Yes. I won 1st place for the best tattoo! I couldn’t believe it! I didn’t even know there were any awards. It was my first and the most important award of my career! It put me on the map.
How did the other artists react?
That’s another funny story. While I was tattooing, artists were speaking to Ralph and offering me jobs to work in their studios. I didn’t know it but he told them that I wasn’t interested and turned them all down.
Were you upset with him when you found out?
For about 2 seconds. He told me the reason why he turned them down and I was inspired. He told me if I went to work for them I would just be another tattoo artist. He told me that I was going to be the pioneer in Poland and inspired me to return. Even though I could have made some good money working in Europe, it was the right decision.
So you came back?
Sure. Eventually, I and a company called Mega Sound Productions would organize Poland’s first Tattoo convention in Warsaw in the Palace of Culture.
Wow! Was it easy to get a place in the Palace?
Weekends were booked so it had to be midweek. I thought to change the location so that we could have it on a weekend but Radek (owner of Mega Sound Productions) said it HAD to be in the Palace of culture. In the end, it was absolutely a huge success. I remember Canal Plus (tv channel) had a 3-hour programme about the convention. Only the Pope could have competed with us in those times!
How many artists were there?
Around 20 from abroad and 30 from Poland.
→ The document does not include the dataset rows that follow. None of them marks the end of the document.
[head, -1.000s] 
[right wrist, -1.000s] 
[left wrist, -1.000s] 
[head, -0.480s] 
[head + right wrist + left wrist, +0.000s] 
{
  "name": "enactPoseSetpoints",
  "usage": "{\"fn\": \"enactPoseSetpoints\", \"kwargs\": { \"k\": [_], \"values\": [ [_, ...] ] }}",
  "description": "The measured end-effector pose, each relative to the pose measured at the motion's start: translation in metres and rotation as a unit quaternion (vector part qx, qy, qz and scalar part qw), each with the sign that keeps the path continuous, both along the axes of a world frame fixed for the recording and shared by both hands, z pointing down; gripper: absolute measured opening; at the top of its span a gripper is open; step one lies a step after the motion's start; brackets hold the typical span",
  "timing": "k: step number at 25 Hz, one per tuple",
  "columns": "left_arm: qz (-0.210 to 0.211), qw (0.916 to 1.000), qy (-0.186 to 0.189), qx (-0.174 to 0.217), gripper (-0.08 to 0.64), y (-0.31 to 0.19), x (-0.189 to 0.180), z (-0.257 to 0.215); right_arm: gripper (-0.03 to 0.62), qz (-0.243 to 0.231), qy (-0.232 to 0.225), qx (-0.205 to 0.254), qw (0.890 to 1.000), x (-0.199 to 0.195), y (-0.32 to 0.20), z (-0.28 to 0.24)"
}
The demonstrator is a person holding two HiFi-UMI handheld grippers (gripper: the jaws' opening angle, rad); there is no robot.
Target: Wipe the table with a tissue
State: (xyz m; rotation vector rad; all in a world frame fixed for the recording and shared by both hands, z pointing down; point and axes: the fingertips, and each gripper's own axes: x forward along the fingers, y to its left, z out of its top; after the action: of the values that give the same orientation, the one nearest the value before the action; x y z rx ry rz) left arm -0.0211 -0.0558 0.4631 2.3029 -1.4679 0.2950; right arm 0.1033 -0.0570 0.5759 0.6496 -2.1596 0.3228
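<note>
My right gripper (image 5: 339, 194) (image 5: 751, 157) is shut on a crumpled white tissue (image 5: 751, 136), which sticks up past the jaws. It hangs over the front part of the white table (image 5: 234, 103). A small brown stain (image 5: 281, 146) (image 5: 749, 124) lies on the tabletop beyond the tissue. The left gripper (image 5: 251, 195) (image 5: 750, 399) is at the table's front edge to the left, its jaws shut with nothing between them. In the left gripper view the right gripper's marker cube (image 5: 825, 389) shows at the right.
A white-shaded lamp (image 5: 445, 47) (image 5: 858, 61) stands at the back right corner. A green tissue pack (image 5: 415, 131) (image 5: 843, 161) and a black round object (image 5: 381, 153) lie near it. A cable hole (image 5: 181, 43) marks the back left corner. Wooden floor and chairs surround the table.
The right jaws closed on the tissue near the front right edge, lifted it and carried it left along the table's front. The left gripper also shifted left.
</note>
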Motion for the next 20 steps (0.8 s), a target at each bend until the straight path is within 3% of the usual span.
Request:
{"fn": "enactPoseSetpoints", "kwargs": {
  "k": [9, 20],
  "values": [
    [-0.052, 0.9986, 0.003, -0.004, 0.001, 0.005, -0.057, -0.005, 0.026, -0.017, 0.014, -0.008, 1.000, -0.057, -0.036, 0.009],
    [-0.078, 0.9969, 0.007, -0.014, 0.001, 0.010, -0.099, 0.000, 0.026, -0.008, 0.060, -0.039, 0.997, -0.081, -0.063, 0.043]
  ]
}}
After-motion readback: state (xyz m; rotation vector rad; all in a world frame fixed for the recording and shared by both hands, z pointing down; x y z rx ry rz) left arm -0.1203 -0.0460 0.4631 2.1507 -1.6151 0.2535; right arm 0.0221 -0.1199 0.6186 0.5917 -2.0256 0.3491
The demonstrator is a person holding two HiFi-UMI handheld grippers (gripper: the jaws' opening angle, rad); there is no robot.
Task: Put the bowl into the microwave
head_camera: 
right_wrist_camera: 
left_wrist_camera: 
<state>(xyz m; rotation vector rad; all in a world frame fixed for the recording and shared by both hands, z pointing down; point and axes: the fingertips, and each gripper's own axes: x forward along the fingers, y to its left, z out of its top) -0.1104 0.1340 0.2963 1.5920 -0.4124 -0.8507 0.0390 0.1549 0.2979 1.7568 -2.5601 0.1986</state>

In fact, I think ALL the studios/artists from Poland were there!
Do some of them still exist?
I think around half of them.
And now? Which is the biggest tattoo convention in Poland?
The tattoo Konwent in Warsaw is the biggest although Poznańs convention is the most popular in terms of visitors.
When did you change the name to Tattoo.pl?
In 1998 I changed the name of the studio to tattoo.pl. It was the time when the internet was taking off so I moved quickly and reserved the URL tattoo.pl.
Many people think you started the tattoo revolution in Poland. What do you think?
I’m sure I had something to do with it but I have to give a shout to Sebastian at Junior INK in Warsaw. He was a massive influence in those times to make tattoos popular. Maybe even more so than me! I got married eventually and had a child so this took a lot of my time. Sebastian is a good friend of mine and he is a legend.
Is your son also inked up?
Actually, I asked him what he wanted for his 18th birthday and he said he wanted his first tattoo. He told me what he wanted and I designed it for him. He wanted something traditional.
Did he like it?
Yes, but he wanted it even more traditional, so I made a few adjustments ?
Does he want to be an artist also?
No. He is still young but he is thinking of a career in the military. We will see.
Do you have a favorite tattoo artist?
There are many great ones but I must say I like TinTin in Paris.
What is your favorite style?
Currently the Swiss band Yello.
Well, it has been an absolute pleasure meeting with tattoo royalty. I must say you are one of the friendliest people I have ever met and that reflects in your studio. Finally, you were involved from the beginning but how do you see the future for tattoo artists? I heard that robots will be the future?
It was my pleasure also. I heard about the robots but I don’t think so. It’s a very personal thing to get a tattoo and machines are soulless.